_ASSIGNED TASK_.
Would you repeat exactly the part of the listing below that runs from the line containing "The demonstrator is" down to the line containing "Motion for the", inclusive, and nothing else?

_SOURCE DATA_.
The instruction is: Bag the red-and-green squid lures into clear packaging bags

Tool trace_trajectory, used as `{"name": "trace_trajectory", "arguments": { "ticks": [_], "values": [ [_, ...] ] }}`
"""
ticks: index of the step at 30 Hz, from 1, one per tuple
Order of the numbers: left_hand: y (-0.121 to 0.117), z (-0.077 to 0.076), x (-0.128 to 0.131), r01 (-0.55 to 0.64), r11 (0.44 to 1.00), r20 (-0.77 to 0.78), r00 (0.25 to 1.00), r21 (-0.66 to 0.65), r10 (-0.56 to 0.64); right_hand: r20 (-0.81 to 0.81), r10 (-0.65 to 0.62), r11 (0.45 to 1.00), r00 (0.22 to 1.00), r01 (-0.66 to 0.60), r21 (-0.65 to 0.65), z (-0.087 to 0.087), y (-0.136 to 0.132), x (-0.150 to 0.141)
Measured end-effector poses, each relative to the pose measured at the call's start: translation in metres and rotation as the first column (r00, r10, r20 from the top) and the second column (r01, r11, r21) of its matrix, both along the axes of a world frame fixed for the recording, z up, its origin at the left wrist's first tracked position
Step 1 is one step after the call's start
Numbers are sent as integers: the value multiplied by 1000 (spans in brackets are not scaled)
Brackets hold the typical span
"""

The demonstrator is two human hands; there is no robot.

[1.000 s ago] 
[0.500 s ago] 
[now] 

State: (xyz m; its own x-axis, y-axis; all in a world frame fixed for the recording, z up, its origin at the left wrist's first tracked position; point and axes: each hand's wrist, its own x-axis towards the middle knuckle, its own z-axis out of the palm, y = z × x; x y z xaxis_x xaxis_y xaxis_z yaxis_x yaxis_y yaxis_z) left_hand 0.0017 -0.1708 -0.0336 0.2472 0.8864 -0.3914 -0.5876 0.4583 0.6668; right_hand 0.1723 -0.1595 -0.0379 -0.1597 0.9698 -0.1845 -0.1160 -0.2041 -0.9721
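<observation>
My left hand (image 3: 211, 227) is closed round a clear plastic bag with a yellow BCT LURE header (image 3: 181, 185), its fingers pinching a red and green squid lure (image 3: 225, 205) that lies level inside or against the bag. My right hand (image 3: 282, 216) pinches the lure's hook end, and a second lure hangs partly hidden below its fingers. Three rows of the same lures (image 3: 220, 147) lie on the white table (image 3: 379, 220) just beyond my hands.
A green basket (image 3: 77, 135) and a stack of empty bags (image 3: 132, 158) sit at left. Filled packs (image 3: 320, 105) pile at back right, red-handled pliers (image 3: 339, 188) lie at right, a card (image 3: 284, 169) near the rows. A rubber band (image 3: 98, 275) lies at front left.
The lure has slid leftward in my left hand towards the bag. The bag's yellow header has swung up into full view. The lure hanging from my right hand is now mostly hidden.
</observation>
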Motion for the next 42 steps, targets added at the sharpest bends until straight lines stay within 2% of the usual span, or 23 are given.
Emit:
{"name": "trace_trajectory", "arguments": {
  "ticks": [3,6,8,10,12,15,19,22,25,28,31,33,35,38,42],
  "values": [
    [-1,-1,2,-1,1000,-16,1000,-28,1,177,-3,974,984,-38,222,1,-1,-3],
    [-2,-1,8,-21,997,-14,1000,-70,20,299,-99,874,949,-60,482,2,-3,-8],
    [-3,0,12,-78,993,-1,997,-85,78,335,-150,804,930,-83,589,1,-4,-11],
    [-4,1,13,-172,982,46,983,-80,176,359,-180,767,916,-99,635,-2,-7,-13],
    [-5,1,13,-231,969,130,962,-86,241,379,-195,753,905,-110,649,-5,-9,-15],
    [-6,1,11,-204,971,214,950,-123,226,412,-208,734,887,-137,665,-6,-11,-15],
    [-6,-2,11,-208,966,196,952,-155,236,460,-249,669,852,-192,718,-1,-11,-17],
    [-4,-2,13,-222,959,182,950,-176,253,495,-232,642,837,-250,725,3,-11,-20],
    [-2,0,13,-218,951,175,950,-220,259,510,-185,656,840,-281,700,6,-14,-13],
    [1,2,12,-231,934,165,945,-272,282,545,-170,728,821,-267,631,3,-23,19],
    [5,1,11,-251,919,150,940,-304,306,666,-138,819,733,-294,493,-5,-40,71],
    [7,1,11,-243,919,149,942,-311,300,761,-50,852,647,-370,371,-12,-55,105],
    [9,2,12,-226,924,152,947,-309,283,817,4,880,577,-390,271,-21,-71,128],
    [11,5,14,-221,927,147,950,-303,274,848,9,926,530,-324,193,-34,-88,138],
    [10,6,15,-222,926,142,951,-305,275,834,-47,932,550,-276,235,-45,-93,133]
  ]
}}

_PROBLEM SOLUTION_.
The demonstrator is two human hands; there is no robot.

[1.000 s ago] 
[0.500 s ago] 
[now] 

State: (xyz m; its own x-axis, y-axis; all in a world frame fixed for the recording, z up, its origin at the left wrist's first tracked position; point and axes: each hand's wrist, its own x-axis towards the middle knuckle, its own z-axis out of the palm, y = z × x; x y z xaxis_x xaxis_y xaxis_z yaxis_x yaxis_y yaxis_z) left_hand 0.0017 -0.1708 -0.0336 0.2472 0.8864 -0.3914 -0.5876 0.4583 0.6668; right_hand 0.1723 -0.1595 -0.0379 -0.1597 0.9698 -0.1845 -0.1160 -0.2041 -0.9721
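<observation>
My left hand (image 3: 211, 227) is closed round a clear plastic bag with a yellow BCT LURE header (image 3: 181, 185), its fingers pinching a red and green squid lure (image 3: 225, 205) that lies level inside or against the bag. My right hand (image 3: 282, 216) pinches the lure's hook end, and a second lure hangs partly hidden below its fingers. Three rows of the same lures (image 3: 220, 147) lie on the white table (image 3: 379, 220) just beyond my hands.
A green basket (image 3: 77, 135) and a stack of empty bags (image 3: 132, 158) sit at left. Filled packs (image 3: 320, 105) pile at back right, red-handled pliers (image 3: 339, 188) lie at right, a card (image 3: 284, 169) near the rows. A rubber band (image 3: 98, 275) lies at front left.
The lure has slid leftward in my left hand towards the bag. The bag's yellow header has swung up into full view. The lure hanging from my right hand is now mostly hidden.
</observation>
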Motion for the next 42 steps, targets added at the sharpest bends until straight lines stay within 2% of the usual span, or 23 are given.

This completes the requested output.